▶ **Exercise details**
Write every line of the material out exactly as shown.

▶ **Supplied data**
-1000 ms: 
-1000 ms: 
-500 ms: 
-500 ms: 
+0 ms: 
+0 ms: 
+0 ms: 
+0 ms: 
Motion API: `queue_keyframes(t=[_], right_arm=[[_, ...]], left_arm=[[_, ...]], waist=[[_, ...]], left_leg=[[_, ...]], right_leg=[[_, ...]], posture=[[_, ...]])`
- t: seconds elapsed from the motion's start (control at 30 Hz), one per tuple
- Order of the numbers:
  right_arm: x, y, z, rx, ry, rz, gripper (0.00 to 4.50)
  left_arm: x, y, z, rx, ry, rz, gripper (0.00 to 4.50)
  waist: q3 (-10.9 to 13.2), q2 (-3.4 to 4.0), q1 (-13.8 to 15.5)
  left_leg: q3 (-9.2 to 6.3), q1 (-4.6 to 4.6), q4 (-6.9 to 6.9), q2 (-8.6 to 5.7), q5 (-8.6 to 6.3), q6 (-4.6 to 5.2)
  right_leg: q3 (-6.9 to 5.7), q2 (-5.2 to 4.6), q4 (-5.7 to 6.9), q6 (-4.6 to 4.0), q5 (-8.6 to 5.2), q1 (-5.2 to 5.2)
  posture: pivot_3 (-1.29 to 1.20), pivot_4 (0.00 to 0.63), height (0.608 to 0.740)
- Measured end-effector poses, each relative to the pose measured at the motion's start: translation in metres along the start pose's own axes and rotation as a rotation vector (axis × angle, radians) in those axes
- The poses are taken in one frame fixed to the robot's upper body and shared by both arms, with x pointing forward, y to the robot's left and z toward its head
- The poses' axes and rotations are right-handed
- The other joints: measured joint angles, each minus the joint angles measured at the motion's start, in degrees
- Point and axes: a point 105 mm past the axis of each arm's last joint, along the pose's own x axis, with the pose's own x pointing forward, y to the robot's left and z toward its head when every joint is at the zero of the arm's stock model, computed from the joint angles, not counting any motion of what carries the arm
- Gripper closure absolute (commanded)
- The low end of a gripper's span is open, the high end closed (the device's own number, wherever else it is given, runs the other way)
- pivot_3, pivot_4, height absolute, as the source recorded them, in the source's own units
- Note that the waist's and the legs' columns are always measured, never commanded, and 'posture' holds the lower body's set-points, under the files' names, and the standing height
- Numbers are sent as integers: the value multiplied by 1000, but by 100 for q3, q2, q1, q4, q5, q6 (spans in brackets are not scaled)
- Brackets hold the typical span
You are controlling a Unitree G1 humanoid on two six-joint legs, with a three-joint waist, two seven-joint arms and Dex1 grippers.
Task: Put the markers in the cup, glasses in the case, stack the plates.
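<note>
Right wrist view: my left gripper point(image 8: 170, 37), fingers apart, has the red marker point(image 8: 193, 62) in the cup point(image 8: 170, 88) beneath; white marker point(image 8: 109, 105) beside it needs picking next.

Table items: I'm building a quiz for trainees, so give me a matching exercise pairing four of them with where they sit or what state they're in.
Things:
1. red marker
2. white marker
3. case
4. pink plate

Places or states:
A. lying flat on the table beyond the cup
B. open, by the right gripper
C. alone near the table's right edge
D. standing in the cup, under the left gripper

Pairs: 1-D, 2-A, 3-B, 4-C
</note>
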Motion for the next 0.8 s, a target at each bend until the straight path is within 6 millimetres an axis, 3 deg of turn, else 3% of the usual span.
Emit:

▶ **Response to the task**
-1000 ms: 
-1000 ms: 
-500 ms: 
-500 ms: 
+0 ms: 
+0 ms: 
+0 ms: 
+0 ms: 
Motion API: `queue_keyframes(t=[_], right_arm=[[_, ...]], left_arm=[[_, ...]], waist=[[_, ...]], left_leg=[[_, ...]], right_leg=[[_, ...]], posture=[[_, ...]])`
- t: seconds elapsed from the motion's start (control at 30 Hz), one per tuple
- Order of the numbers:
  right_arm: x, y, z, rx, ry, rz, gripper (0.00 to 4.50)
  left_arm: x, y, z, rx, ry, rz, gripper (0.00 to 4.50)
  waist: q3 (-10.9 to 13.2), q2 (-3.4 to 4.0), q1 (-13.8 to 15.5)
  left_leg: q3 (-9.2 to 6.3), q1 (-4.6 to 4.6), q4 (-6.9 to 6.9), q2 (-8.6 to 5.7), q5 (-8.6 to 6.3), q6 (-4.6 to 5.2)
  right_leg: q3 (-6.9 to 5.7), q2 (-5.2 to 4.6), q4 (-5.7 to 6.9), q6 (-4.6 to 4.0), q5 (-8.6 to 5.2), q1 (-5.2 to 5.2)
  posture: pivot_3 (-1.29 to 1.20), pivot_4 (0.00 to 0.63), height (0.608 to 0.740)
- Measured end-effector poses, each relative to the pose measured at the motion's start: translation in metres along the start pose's own axes and rotation as a rotation vector (axis × angle, radians) in those axes
- The poses are taken in one frame fixed to the robot's upper body and shared by both arms, with x pointing forward, y to the robot's left and z toward its head
- The poses' axes and rotations are right-handed
- The other joints: measured joint angles, each minus the joint angles measured at the motion's start, in degrees
- Point and axes: a point 105 mm past the axis of each arm's last joint, along the pose's own x axis, with the pose's own x pointing forward, y to the robot's left and z toward its head when every joint is at the zero of the arm's stock model, computed from the joint angles, not counting any motion of what carries the arm
- Gripper closure absolute (commanded)
- The low end of a gripper's span is open, the high end closed (the device's own number, wherever else it is given, runs the other way)
- pivot_3, pivot_4, height absolute, as the source recorded them, in the source's own units
- Note that the waist's and the legs' columns are always measured, never commanded, and 'posture' holds the lower body's set-points, under the files' names, and the standing height
- Numbers are sent as integers: the value multiplied by 1000, but by 100 for q3, q2, q1, q4, q5, q6 (spans in brackets are not scaled)
- Brackets hold the typical span
You are controlling a Unitree G1 humanoid on two six-joint legs, with a three-joint waist, two seven-joint arms and Dex1 grippers.
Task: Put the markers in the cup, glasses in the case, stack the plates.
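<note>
Right wrist view: my left gripper point(image 8: 170, 37), fingers apart, has the red marker point(image 8: 193, 62) in the cup point(image 8: 170, 88) beneath; white marker point(image 8: 109, 105) beside it needs picking next.

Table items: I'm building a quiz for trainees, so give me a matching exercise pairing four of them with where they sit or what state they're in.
Things:
1. red marker
2. white marker
3. case
4. pink plate

Places or states:
A. lying flat on the table beyond the cup
B. open, by the right gripper
C. alone near the table's right edge
D. standing in the cup, under the left gripper

Pairs: 1-D, 2-A, 3-B, 4-C
</note>
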Motion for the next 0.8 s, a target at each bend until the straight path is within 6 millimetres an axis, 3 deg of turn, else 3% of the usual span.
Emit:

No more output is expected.